### LISTED ENTRIES
+ + + +

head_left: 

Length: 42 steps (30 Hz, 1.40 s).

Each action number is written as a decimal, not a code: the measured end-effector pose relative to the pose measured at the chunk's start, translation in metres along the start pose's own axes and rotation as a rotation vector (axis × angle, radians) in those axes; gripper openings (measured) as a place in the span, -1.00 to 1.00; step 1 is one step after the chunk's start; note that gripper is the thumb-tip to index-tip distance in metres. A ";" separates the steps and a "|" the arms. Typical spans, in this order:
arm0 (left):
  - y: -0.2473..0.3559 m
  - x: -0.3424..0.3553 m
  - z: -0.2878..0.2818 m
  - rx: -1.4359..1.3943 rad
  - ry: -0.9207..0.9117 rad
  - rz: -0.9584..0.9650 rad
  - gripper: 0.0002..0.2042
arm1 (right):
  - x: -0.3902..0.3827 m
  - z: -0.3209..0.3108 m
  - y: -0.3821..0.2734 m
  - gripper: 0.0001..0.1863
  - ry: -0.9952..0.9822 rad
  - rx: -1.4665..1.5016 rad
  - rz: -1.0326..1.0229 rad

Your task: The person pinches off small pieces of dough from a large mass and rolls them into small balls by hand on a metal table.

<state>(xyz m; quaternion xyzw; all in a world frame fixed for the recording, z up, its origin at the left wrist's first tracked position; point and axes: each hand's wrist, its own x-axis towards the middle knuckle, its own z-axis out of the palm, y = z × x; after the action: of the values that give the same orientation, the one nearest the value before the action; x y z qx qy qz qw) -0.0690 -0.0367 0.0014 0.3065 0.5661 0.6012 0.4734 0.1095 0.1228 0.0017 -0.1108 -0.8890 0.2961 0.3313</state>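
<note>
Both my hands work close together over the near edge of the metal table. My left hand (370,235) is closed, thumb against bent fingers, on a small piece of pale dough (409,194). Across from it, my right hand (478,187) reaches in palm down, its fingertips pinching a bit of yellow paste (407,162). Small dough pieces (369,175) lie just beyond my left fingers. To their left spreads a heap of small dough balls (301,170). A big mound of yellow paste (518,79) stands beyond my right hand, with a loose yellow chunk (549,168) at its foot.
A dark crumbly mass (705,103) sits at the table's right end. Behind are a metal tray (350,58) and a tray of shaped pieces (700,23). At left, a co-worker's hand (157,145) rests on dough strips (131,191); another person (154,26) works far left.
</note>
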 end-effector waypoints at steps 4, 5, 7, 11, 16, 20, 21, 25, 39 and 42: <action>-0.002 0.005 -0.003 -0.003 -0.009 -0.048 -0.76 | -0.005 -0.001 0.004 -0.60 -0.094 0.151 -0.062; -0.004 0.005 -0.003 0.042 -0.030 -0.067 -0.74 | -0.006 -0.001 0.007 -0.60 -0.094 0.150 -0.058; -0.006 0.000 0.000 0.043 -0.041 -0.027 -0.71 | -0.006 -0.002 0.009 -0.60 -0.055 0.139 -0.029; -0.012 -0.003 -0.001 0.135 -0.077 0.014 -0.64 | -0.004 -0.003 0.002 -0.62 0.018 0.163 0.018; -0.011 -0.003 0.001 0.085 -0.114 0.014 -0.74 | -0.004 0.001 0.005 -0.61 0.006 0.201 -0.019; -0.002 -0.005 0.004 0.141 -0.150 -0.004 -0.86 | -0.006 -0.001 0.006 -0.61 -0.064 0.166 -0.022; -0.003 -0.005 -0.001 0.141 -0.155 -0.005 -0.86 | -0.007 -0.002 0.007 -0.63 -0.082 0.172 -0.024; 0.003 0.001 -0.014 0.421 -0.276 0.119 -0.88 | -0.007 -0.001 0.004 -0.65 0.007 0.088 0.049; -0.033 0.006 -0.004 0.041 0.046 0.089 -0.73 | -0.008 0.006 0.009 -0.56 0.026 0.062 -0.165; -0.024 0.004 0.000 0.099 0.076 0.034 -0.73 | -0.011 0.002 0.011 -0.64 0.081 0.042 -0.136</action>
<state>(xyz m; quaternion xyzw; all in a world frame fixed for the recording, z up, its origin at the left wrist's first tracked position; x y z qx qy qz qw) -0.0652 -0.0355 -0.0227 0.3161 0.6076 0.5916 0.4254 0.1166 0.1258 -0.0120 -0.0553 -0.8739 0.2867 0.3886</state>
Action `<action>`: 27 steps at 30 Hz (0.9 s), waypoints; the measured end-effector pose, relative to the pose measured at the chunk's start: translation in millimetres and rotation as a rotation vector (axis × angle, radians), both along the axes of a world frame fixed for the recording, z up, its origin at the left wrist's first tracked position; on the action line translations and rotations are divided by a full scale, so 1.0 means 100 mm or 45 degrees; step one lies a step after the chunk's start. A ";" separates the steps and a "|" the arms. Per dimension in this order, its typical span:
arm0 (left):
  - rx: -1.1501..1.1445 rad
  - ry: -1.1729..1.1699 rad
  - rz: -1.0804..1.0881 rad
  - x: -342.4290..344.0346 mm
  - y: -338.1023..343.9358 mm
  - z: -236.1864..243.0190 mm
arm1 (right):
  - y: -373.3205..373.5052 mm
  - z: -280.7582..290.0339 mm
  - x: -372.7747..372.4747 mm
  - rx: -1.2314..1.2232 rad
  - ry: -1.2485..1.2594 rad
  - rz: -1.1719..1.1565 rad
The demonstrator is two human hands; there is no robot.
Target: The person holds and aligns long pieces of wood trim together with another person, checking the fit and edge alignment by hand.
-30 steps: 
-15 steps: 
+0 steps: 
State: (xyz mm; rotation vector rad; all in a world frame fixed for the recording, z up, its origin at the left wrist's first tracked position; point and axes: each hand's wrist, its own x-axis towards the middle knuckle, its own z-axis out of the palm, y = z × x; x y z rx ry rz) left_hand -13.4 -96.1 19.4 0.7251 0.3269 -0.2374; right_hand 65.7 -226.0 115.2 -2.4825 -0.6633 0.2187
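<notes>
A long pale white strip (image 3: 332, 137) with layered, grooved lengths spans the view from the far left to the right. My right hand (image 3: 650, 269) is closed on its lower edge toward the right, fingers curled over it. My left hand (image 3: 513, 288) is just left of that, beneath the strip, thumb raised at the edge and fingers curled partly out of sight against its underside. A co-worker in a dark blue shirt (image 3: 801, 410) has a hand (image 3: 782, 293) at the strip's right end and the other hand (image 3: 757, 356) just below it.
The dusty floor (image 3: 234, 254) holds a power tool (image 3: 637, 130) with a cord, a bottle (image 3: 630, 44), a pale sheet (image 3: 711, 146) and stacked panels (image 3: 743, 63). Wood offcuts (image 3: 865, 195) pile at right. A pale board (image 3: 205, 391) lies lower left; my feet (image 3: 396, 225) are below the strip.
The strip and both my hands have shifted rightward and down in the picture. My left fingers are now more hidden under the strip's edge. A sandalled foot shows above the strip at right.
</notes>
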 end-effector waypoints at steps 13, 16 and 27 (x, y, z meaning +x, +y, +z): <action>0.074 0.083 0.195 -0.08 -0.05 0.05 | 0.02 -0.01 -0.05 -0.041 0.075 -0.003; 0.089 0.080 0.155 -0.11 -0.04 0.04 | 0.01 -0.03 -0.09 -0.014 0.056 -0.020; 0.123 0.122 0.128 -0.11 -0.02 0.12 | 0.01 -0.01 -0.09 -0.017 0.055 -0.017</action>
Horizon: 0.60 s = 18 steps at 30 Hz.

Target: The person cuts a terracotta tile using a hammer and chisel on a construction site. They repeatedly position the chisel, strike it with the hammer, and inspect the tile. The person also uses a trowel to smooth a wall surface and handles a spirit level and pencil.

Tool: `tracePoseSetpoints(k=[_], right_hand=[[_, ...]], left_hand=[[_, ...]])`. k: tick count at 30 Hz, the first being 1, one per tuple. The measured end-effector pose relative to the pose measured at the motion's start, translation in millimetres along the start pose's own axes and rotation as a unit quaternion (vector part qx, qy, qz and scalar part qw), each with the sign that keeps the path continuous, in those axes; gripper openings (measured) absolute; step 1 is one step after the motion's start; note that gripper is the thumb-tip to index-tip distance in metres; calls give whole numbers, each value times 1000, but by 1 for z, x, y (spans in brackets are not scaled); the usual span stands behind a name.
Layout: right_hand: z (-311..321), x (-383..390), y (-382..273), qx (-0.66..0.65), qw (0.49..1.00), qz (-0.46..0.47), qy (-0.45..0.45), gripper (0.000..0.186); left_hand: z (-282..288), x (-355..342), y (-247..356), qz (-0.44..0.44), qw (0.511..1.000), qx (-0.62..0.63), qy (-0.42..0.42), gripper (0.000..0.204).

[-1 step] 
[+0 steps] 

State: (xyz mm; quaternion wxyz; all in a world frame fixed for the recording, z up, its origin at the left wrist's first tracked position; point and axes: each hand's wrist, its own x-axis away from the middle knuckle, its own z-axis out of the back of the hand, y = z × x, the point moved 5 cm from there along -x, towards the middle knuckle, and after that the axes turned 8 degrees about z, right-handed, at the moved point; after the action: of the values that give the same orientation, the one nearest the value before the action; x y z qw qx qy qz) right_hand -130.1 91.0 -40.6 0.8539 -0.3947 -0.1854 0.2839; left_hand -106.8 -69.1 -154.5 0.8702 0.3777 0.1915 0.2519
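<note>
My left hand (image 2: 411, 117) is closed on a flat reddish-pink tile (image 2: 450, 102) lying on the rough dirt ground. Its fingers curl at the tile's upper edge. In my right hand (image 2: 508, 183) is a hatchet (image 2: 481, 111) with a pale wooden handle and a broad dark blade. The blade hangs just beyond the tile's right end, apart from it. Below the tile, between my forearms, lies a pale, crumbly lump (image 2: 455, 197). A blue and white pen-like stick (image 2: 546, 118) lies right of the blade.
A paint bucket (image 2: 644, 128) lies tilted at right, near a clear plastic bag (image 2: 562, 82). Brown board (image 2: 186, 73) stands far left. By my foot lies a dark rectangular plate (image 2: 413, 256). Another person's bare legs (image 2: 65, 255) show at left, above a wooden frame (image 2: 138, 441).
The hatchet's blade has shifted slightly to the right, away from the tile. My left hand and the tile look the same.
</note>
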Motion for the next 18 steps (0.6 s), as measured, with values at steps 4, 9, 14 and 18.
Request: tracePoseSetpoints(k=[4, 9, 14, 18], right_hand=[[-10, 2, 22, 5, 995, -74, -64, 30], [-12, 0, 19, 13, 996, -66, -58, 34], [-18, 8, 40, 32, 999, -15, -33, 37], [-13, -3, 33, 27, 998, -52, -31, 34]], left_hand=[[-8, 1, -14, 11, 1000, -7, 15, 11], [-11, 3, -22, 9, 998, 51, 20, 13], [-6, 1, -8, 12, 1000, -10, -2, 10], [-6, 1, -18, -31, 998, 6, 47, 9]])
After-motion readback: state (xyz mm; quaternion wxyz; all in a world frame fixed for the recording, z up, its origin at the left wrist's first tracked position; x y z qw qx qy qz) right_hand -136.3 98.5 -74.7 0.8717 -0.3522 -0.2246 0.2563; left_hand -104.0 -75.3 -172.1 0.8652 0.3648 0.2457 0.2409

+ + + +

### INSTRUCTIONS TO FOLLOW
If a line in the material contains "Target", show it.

### EXERCISE ANSWER
Target: The person holds and aligns long pieces of wood trim together with another person, checking the fit and edge alignment by hand.
Target: The person cuts a terracotta tile using a hammer and chisel on a construction site. They repeatedly position the chisel, strike it with the hammer, and inspect the tile. The person also uses a trowel to smooth a wall surface and handles a spirit level and pencil.

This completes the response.